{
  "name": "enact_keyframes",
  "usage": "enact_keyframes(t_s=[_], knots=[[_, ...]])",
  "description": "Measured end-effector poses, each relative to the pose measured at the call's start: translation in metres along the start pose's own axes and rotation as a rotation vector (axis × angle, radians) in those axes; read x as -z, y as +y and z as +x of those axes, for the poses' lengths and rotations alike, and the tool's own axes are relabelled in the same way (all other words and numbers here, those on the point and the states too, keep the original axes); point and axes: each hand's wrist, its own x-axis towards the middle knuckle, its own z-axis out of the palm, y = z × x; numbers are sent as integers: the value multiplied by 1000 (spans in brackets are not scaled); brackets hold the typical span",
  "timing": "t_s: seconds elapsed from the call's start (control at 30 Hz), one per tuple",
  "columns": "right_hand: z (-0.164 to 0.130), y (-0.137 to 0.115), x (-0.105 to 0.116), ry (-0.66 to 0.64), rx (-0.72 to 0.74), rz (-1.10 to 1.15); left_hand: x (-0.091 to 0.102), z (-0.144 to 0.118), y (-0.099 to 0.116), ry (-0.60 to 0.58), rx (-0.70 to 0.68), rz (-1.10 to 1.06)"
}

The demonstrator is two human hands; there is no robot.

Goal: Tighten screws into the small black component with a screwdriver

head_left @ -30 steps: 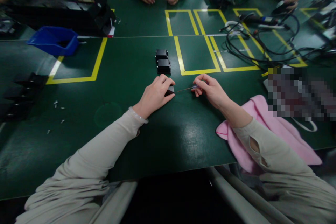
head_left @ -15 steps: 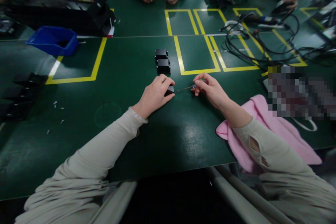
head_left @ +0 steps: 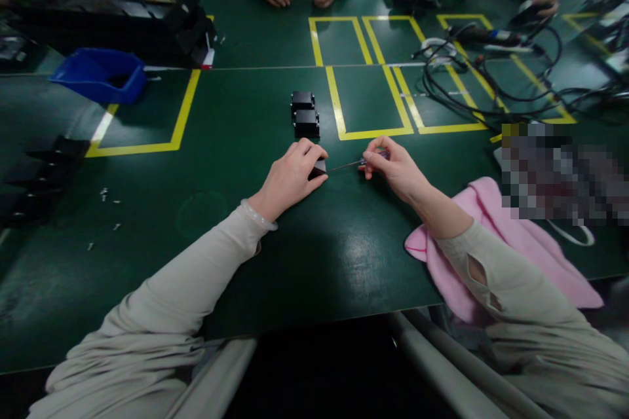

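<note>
The left hand (head_left: 289, 178) gripped a small black plastic block (head_left: 318, 169). The right hand (head_left: 393, 167) pinched a thin metal screwdriver (head_left: 354, 163) against it. The blue plastic bin (head_left: 98, 75)'s contents were hidden.

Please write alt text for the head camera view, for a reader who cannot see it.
The left hand holds a small black block on a green table while the right hand points a thin screwdriver at it. Two more black blocks sit just beyond; a pink cloth lies at right.
</note>
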Motion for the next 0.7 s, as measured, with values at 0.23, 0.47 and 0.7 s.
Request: enact_keyframes(t_s=[0.23, 0.47, 0.7], knots=[[-1, -1, -4, 60, 24, 2, 0, 0, 1, 7, -5, 1], [-3, -4, -6, 13, 57, 6, -1, 0, 0, 12, -10, 2], [-5, -8, -6, -3, 23, 13, -1, 0, 0, 17, -8, 2]])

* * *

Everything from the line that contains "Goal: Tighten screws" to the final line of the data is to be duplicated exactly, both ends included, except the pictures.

### The completed task
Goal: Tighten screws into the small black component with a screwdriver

head_left @ -30 steps: 
head_left @ -15 steps: 
head_left @ +0 steps: 

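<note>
The left hand (head_left: 289, 178) gripped a small black plastic block (head_left: 318, 169). The right hand (head_left: 393, 167) pinched a thin metal screwdriver (head_left: 354, 163) against it. The blue plastic bin (head_left: 98, 75)'s contents were hidden.

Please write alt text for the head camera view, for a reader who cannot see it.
The left hand holds a small black block on a green table while the right hand points a thin screwdriver at it. Two more black blocks sit just beyond; a pink cloth lies at right.
</note>
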Motion for the next 0.7 s, as measured, with values at 0.23, 0.47 and 0.7 s.
Request: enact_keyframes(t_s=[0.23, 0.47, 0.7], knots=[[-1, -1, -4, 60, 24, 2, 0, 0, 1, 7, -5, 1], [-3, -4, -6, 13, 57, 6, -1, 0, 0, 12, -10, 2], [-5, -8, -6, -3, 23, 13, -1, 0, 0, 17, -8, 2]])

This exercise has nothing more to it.